If you are accessing Smartcrypt Manager from outside your internal network domain, you also need to create a public DNS entry.
- Click OK to complete this step and add the website.
Configuring the website for SSL
The Smartcrypt Manager requires an SSL connection to protect data being posted to the server. We need to add a binding to enable SSL for this website.
- Highlight the website you created in the earlier section. Select Bindings from the Edit Site options on the right.
- The Add Site Binding screen appears. Select https from the Type: dropdown menu.
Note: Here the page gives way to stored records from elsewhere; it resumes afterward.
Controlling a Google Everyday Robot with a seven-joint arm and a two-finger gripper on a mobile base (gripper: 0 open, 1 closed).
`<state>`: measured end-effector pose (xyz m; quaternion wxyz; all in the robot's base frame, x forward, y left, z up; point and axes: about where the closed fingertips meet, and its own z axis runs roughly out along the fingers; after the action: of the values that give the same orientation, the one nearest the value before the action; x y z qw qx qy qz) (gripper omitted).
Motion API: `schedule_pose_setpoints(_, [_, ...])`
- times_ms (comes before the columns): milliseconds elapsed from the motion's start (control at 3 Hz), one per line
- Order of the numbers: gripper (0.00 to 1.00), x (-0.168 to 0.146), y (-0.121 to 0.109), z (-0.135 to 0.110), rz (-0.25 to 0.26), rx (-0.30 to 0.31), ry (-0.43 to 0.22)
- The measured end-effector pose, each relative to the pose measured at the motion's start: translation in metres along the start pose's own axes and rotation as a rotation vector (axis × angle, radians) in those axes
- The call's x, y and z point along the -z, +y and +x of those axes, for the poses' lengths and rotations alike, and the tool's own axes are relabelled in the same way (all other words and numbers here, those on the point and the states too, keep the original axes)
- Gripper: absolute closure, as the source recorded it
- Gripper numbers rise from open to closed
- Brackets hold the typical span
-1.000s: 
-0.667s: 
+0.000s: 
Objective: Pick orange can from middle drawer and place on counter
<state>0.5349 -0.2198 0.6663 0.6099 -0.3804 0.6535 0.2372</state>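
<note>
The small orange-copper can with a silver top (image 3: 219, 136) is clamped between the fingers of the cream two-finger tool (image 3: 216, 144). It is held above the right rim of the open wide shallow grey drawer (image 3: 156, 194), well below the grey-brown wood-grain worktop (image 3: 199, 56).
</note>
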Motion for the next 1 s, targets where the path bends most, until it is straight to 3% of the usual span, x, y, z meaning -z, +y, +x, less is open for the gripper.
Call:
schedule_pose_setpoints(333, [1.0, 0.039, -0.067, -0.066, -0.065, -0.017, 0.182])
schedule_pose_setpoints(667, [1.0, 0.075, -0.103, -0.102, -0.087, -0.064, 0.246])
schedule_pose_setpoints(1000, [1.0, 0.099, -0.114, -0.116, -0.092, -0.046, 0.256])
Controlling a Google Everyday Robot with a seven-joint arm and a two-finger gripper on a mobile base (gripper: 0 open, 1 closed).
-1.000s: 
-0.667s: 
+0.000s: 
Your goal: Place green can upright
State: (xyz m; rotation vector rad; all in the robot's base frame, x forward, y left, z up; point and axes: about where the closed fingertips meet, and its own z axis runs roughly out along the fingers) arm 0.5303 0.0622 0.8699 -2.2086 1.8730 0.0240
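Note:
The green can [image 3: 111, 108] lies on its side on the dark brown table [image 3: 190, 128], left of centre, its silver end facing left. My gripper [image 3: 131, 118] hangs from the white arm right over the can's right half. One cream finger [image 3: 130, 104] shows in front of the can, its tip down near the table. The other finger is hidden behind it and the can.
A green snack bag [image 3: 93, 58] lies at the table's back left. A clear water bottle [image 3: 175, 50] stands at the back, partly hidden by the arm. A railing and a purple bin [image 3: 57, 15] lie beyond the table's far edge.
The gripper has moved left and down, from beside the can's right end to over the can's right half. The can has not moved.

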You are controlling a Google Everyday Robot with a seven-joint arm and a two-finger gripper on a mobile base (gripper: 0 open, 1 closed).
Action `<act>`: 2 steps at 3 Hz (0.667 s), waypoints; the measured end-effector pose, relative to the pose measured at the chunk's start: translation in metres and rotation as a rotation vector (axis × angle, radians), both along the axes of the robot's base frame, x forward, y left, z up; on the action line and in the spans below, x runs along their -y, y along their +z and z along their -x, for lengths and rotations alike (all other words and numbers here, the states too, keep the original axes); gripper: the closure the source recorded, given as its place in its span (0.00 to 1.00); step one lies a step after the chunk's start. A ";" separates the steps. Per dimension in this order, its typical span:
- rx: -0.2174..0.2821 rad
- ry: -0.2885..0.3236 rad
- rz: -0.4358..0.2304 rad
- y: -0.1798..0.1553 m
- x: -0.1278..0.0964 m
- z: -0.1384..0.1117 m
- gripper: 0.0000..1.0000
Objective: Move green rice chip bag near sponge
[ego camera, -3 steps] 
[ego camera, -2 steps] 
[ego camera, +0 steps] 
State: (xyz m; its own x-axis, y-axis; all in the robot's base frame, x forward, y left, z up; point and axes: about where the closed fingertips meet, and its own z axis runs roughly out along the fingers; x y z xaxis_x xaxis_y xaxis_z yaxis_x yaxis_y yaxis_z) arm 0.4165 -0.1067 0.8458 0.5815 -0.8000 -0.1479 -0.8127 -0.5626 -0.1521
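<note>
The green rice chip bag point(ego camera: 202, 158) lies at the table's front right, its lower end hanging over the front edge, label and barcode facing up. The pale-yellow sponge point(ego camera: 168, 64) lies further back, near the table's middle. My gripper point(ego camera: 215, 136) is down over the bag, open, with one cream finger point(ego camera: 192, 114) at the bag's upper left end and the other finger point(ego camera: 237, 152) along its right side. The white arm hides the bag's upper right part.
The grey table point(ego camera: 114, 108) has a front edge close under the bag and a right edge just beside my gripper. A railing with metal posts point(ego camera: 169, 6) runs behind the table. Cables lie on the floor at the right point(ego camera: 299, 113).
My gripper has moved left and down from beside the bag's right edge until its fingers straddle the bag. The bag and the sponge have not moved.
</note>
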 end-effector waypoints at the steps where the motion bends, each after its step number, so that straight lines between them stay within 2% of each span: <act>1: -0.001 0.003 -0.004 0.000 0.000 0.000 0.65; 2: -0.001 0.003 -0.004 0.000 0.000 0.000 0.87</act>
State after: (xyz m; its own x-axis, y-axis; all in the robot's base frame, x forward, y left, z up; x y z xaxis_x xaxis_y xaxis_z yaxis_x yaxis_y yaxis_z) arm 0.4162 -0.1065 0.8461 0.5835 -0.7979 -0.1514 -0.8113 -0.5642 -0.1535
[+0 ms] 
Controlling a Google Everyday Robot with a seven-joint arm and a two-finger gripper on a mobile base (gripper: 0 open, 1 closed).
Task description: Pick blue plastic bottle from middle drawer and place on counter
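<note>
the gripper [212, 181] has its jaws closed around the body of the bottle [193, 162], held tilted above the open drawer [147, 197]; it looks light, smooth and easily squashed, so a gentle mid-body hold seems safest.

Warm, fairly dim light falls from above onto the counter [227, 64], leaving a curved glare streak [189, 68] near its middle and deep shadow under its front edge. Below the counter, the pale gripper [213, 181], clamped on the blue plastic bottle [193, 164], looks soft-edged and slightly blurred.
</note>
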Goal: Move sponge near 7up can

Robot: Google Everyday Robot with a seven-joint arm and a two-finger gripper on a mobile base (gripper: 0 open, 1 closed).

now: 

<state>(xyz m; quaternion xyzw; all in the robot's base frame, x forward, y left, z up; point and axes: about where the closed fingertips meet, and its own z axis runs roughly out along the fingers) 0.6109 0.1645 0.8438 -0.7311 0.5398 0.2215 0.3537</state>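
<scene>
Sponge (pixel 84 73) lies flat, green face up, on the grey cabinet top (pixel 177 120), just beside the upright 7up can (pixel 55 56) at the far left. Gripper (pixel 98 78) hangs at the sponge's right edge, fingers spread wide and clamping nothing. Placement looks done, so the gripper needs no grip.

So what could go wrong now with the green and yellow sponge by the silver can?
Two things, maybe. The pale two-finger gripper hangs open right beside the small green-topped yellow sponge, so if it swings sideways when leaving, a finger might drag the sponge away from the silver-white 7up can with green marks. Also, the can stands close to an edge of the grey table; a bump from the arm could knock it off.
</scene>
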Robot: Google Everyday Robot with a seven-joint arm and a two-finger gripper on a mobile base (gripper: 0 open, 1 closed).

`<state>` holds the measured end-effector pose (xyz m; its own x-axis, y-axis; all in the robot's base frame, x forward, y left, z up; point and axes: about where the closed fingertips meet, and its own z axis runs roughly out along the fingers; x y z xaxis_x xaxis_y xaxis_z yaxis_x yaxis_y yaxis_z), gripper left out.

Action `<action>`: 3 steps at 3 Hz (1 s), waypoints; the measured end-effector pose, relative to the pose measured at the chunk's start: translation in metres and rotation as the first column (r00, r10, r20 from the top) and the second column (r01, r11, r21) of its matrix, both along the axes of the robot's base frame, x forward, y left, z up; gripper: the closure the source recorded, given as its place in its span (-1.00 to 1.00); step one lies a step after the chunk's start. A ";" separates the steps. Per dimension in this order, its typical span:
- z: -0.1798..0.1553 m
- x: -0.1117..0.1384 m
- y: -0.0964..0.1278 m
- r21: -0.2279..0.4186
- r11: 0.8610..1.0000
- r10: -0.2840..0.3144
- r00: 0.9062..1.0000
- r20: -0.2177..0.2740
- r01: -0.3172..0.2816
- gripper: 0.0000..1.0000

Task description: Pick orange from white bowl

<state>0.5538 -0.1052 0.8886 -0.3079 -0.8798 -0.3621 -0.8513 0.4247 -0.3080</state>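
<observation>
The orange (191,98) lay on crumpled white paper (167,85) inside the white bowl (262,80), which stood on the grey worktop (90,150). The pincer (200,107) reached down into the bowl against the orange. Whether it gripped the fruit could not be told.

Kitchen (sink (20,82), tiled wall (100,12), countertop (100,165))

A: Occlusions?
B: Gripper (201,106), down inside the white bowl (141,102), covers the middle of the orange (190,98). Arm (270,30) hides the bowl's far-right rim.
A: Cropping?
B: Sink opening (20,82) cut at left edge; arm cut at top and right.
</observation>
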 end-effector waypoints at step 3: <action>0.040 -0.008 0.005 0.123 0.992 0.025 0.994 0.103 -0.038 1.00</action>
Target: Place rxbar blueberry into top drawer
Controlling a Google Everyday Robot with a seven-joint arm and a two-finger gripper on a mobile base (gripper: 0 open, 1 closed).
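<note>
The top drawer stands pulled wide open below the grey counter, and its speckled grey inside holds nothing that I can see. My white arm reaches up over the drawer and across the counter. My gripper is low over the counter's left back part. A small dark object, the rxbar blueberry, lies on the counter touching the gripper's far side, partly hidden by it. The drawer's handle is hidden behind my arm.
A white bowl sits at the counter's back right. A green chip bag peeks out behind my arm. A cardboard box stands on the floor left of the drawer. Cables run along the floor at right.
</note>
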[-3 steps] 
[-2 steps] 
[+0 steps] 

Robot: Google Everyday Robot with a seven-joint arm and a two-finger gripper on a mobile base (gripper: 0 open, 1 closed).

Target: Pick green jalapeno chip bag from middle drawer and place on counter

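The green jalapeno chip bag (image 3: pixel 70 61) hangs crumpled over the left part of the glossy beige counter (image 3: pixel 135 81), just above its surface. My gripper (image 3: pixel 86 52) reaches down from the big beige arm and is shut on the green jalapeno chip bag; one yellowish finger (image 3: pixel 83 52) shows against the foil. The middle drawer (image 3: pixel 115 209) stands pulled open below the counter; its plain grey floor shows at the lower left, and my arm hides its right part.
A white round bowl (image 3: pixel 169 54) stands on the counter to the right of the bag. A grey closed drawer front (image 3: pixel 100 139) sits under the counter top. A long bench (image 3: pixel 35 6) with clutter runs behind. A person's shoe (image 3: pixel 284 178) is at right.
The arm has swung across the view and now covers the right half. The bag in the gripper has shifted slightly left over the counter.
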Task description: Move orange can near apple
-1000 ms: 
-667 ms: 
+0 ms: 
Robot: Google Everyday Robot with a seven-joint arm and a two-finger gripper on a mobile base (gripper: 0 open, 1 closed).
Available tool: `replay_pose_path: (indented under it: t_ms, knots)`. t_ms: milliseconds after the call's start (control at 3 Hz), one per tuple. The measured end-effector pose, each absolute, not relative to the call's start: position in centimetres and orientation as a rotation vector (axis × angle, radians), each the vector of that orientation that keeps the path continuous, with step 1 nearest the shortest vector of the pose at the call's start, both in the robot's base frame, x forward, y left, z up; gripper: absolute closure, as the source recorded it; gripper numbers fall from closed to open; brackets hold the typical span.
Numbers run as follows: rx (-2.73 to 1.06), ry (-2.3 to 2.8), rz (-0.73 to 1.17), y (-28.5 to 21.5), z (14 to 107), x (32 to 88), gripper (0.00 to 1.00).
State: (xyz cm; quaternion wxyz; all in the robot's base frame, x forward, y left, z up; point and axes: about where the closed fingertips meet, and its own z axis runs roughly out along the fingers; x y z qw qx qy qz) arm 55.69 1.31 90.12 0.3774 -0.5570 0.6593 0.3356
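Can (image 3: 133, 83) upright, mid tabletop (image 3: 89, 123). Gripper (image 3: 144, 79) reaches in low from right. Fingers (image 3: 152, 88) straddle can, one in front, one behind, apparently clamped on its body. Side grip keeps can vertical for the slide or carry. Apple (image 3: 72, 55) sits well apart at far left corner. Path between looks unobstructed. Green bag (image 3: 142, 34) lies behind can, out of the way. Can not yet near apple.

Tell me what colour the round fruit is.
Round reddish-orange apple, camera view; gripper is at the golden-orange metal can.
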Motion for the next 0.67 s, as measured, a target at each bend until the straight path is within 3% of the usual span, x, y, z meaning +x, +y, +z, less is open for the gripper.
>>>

- Use the Select button to choose the SSL Certificate to use for this site.
Verify SSL is working properly!
Verify the site is working properly by pointing your browser to https://<server>/ – you should see the IIS Welcome Page.
Verify the certificate is trusted on your other devices!
If you are using a self-signed certificate, this will require additional steps. Learn how to trust any certificate here.
Installing the Smartcrypt Manager
Now that the prerequisites are fulfilled, we are ready to install the Smartcrypt Manager.
Note: The next section assumes you have a .ZIP file containing the Smartcrypt Manager deployment package.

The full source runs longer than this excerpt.